• _What is required_:
Go through the records and give the number of lines that include "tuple", with nothing else.

[Stored records]
Segment Open

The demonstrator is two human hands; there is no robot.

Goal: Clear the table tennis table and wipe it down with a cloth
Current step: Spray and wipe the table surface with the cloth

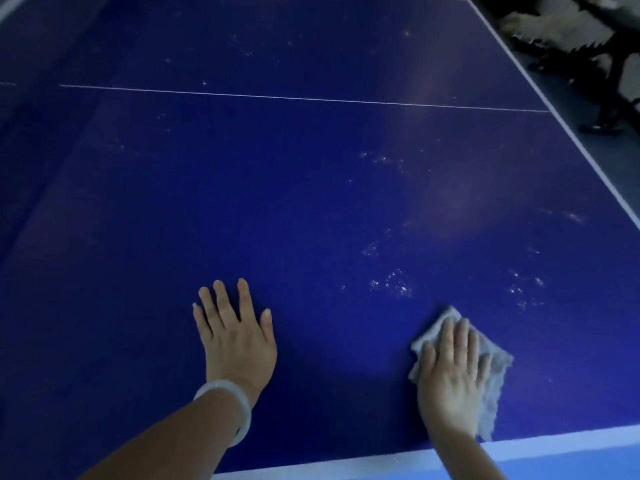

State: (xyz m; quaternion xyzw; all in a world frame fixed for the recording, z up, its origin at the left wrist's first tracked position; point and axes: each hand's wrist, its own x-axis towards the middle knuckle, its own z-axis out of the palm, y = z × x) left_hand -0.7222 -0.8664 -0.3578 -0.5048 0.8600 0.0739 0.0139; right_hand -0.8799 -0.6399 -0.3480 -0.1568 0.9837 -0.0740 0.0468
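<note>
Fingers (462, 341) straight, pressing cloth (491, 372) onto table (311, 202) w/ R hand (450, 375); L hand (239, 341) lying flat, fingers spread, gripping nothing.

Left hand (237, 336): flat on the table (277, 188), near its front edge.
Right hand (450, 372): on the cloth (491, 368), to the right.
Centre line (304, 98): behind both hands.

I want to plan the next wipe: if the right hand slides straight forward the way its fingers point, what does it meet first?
The right hand, flat on the cloth, points up the table. It would probably first reach the whitish specks just beyond the cloth; past them the surface looks free.
</note>
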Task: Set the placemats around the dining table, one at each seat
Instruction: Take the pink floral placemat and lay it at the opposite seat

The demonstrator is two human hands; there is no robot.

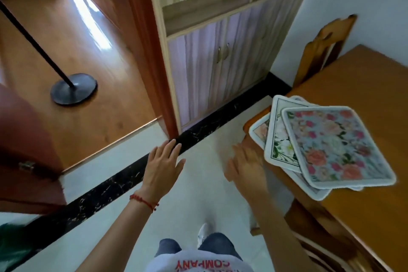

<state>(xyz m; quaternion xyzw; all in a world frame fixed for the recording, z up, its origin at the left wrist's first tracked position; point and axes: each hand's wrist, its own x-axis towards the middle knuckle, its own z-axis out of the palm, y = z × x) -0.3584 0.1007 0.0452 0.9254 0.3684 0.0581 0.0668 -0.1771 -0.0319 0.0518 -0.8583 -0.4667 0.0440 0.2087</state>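
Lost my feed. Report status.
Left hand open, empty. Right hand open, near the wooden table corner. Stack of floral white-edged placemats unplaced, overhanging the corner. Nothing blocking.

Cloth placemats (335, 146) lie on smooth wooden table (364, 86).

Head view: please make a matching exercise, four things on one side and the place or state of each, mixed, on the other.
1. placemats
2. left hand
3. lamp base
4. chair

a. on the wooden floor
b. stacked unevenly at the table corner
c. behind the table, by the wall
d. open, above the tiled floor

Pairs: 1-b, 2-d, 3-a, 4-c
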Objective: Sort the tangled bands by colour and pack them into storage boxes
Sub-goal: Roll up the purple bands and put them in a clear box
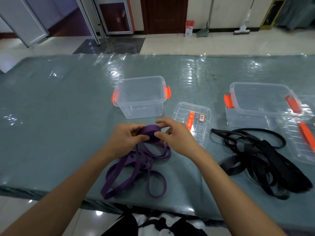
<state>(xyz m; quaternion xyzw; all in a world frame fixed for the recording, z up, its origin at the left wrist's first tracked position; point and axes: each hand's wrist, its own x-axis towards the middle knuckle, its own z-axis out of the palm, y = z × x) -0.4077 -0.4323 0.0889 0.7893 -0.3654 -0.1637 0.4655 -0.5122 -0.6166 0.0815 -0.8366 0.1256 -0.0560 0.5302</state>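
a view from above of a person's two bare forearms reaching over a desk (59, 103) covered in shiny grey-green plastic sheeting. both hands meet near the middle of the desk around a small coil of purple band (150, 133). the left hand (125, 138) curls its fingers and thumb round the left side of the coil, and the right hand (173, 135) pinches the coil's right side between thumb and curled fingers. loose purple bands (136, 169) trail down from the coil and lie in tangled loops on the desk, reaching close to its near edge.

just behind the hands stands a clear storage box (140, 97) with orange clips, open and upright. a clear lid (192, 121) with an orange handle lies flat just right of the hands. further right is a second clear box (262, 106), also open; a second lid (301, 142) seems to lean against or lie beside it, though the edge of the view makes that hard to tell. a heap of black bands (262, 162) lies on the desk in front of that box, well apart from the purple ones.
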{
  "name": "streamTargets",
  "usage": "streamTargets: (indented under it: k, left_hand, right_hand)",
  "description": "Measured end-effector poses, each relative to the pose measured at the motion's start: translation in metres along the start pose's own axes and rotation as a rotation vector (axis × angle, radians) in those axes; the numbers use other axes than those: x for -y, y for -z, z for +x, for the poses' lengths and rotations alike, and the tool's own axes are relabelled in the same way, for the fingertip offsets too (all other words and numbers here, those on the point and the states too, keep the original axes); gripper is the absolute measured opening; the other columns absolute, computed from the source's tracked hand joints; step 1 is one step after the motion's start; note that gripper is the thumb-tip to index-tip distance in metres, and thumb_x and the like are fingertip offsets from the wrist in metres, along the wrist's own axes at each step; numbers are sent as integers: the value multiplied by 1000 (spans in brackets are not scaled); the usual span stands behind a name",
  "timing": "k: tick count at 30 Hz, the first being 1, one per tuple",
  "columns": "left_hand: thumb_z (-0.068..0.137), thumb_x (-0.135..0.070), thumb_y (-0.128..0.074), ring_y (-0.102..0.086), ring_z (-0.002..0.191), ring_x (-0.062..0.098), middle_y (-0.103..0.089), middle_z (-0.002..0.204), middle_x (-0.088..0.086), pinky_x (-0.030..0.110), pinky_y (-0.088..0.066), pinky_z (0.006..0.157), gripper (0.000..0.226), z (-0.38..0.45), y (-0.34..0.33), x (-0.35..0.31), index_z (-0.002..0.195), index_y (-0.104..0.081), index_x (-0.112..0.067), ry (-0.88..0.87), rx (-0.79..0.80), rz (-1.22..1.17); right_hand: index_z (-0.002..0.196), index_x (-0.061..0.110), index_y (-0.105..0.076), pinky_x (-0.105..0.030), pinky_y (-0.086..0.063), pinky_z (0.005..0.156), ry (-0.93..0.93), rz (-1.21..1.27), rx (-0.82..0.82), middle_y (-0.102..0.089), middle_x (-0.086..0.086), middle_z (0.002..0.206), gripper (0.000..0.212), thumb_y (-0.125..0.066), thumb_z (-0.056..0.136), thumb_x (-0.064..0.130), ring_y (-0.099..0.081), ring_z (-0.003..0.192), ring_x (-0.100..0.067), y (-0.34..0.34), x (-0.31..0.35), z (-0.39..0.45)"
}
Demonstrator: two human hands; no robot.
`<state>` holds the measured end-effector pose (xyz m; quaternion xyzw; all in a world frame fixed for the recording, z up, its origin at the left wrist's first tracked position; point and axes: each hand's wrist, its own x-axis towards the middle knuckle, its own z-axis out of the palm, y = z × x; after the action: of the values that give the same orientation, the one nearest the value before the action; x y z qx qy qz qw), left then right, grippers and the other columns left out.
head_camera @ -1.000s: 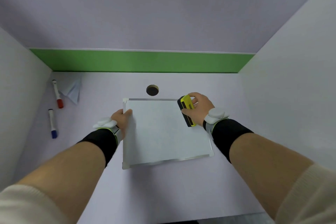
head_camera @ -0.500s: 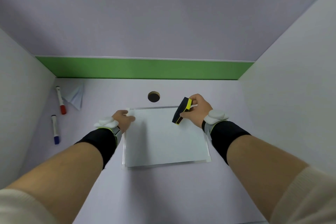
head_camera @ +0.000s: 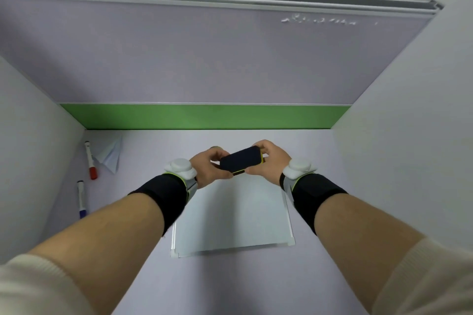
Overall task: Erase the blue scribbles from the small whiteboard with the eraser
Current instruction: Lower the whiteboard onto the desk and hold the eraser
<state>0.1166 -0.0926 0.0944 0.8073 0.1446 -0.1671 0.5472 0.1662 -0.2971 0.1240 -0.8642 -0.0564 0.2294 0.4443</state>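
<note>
Whiteboard [head_camera: 235, 217], one, lies flat and clean nearest; its far edge is hidden behind both hands. Left hand [head_camera: 208, 167] and right hand [head_camera: 268, 162] together pinch one eraser [head_camera: 242, 161] above it. Two markers [head_camera: 90, 160] lie far left.

No readable text, label, brand or number anywhere. Whiteboard [head_camera: 238, 215] surface blank. Eraser [head_camera: 240, 161] shows plain dark face, yellow edge, no marking legible. Red-capped marker [head_camera: 90, 161] and blue-capped marker [head_camera: 82, 199]: barrels too small to read. White specks on back partition [head_camera: 317, 20]: not letters.
</note>
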Motion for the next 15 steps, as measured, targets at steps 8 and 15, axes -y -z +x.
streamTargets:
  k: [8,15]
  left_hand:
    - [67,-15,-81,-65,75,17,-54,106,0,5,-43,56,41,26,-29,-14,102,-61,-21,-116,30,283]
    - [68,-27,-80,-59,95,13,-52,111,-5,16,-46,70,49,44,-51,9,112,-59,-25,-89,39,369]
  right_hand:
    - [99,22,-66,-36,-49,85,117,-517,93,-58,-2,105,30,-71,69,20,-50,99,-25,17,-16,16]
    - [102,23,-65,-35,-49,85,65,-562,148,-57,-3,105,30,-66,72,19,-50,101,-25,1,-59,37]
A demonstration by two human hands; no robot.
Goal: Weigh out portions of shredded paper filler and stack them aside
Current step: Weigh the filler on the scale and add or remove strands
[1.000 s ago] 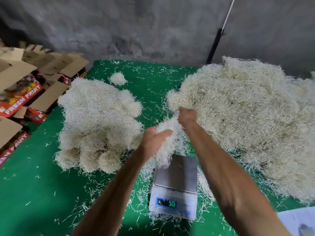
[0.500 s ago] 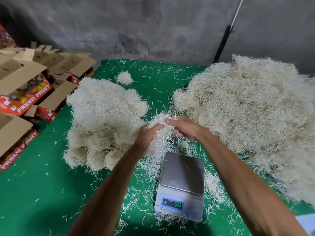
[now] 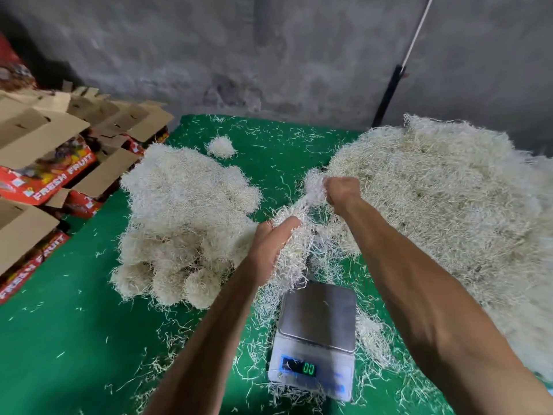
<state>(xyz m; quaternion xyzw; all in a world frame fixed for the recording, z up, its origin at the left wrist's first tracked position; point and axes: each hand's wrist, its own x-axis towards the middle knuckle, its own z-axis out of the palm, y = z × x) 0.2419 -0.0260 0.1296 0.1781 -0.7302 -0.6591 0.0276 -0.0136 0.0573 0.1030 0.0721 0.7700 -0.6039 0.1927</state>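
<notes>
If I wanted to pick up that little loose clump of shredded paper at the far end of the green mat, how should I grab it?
Come straight down from above and close your fingers around the whole small clump. It is a soft, rounded tuft lying alone on the green mat, apart from the piles, with no firm edge to hold.

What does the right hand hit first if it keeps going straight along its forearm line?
Likely the big loose heap of shredded paper: the right hand, fisted on a tuft, sits at its near-left edge. Depth is unclear.
</notes>
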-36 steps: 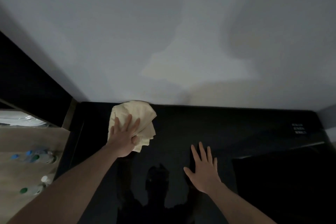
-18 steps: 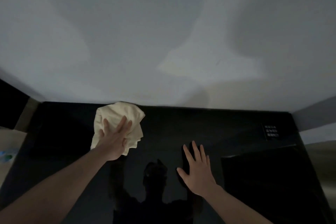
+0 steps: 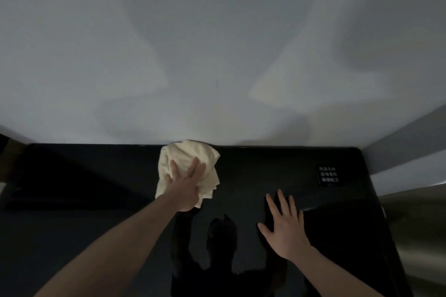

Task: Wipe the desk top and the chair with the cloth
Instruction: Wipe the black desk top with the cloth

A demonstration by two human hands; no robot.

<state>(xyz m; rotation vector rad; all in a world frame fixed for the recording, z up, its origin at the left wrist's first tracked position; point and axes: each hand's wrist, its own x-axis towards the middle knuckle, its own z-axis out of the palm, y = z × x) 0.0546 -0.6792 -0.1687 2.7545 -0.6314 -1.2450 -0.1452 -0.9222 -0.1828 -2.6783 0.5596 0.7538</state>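
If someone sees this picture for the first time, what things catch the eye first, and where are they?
The pale crumpled cloth stands out most, at the back edge of the glossy black desk top against the grey wall, with the left hand pressing flat on it. The right hand rests open on the desk nearer the person, and a small white-lettered label sits at back right.

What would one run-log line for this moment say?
step: wiping desk top | left hand: presses cloth by wall | right hand: flat on desk
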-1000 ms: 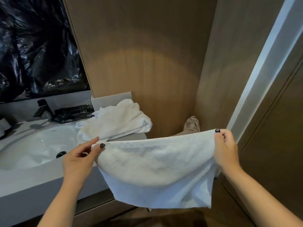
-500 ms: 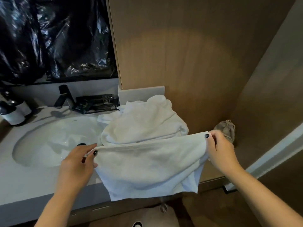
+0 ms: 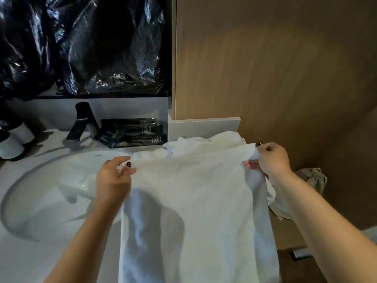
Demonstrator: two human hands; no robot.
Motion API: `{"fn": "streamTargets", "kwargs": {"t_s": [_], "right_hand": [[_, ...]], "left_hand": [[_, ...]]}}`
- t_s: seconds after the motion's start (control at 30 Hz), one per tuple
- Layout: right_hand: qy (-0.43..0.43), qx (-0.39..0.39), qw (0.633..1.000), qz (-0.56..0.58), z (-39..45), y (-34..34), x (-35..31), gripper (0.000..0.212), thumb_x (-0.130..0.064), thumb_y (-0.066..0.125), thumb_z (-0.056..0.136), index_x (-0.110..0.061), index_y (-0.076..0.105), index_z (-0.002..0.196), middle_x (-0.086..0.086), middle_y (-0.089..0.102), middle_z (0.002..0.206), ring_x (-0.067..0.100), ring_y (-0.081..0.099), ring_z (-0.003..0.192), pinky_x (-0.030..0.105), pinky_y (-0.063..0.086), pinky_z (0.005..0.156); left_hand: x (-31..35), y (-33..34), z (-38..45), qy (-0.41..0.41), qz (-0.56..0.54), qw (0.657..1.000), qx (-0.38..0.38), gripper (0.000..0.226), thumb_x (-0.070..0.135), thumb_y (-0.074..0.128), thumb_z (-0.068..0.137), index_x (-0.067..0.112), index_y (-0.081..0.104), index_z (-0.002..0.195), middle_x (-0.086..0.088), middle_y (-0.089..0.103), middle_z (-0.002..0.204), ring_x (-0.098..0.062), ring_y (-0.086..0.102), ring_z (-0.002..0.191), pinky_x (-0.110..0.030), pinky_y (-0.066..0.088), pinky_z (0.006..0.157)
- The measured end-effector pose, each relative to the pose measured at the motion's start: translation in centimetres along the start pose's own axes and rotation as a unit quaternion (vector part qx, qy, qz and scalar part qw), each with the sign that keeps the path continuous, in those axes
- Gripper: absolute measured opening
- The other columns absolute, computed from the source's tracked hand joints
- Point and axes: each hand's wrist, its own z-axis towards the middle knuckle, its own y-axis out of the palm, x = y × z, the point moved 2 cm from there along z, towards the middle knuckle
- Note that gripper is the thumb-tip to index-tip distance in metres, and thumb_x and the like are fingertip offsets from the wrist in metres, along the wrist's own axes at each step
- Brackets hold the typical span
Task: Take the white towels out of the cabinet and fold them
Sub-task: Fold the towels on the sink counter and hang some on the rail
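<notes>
**White towel stretched between both hands over the counter**

White terry cloth fills the middle of our view: we hold one towel [image 3: 195,211] by its top edge, the left hand [image 3: 113,180] pinching the left corner between thumb and fingertips, the right hand [image 3: 271,158] curled round the right corner. The cloth hangs down in front of us, across the front edge of the counter [image 3: 26,262], beside the sink [image 3: 51,190]. A second white towel [image 3: 206,144] lies crumpled on the counter just behind the top edge, against the wooden wall panel [image 3: 265,68].

We judge the step in hand to be laying this towel flat, or bringing its corners together, for a first fold. To do it well we keep the top edge taut and level, so the two corners match before we let the cloth settle. The shadowed crease down the left side needs smoothing first. We should steer clear of the crumpled towel and of the sink, which may be wet, and keep the lower part from dragging on the counter edge
</notes>
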Motion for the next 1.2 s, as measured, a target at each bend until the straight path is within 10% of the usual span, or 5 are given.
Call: {"fn": "streamTargets", "kwargs": {"t_s": [0.2,0.3,0.53,0.97,1.2], "right_hand": [[-0.079,0.040,0.995,-0.055,1.3,3.8,2.0,0.010,-0.011,0.057,0.094,-0.009,0.064,0.101,0.019,0.066,0.111,0.022,0.066,0.101,0.041,0.051,0.092],[-0.251,0.015,0.962,-0.103,-1.8,6.2,4.1,0.055,0.001,0.056,0.090,-0.009,0.040,0.142,0.014,0.026,0.152,-0.003,0.043,0.119,0.021,0.043,0.088],[-0.537,-0.155,0.716,-0.418,-3.2,12.2,7.5,0.060,-0.032,0.041,0.098,-0.019,0.027,0.155,0.004,0.016,0.164,0.022,0.008,0.152,0.047,0.015,0.121],[-0.411,-0.138,0.757,-0.489,3.2,7.3,8.9,0.085,-0.069,0.015,0.095,-0.012,-0.006,0.156,0.005,-0.009,0.165,0.019,-0.013,0.151,0.042,0.000,0.123],[-0.508,-0.134,0.770,-0.362,-4.9,8.9,9.5,0.064,-0.023,0.035,0.097,-0.007,0.013,0.156,0.010,0.008,0.164,0.028,0.008,0.152,0.047,0.003,0.122]], "left_hand": [[-1.0,4.3,0.5,-0.093,0.072,0.993,-0.014,0.047,0.015,0.057,0.097,0.007,0.045,0.142,-0.018,0.034,0.150,-0.035,0.056,0.122,-0.042,0.042,0.103],[-0.2,6.8,-2.5,0.052,0.144,0.988,-0.038,0.064,0.019,0.056,0.098,0.006,0.026,0.153,-0.016,0.012,0.163,-0.039,0.037,0.140,-0.045,0.042,0.104],[-0.3,13.0,-5.8,0.246,0.276,0.911,-0.180,0.061,0.039,0.026,0.100,0.012,0.023,0.155,-0.006,0.018,0.162,-0.025,0.018,0.151,-0.044,0.017,0.121],[-3.8,10.0,-5.4,0.160,0.346,0.907,-0.179,0.075,0.056,0.014,0.097,0.015,0.002,0.158,-0.004,-0.004,0.166,-0.017,-0.007,0.153,-0.045,0.006,0.124],[-2.5,10.6,-9.9,0.210,0.276,0.920,-0.183,0.065,0.037,0.025,0.100,0.001,0.020,0.154,-0.016,0.012,0.163,-0.027,0.002,0.153,-0.047,0.001,0.123]]}}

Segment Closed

• _Solution to this exercise_:
2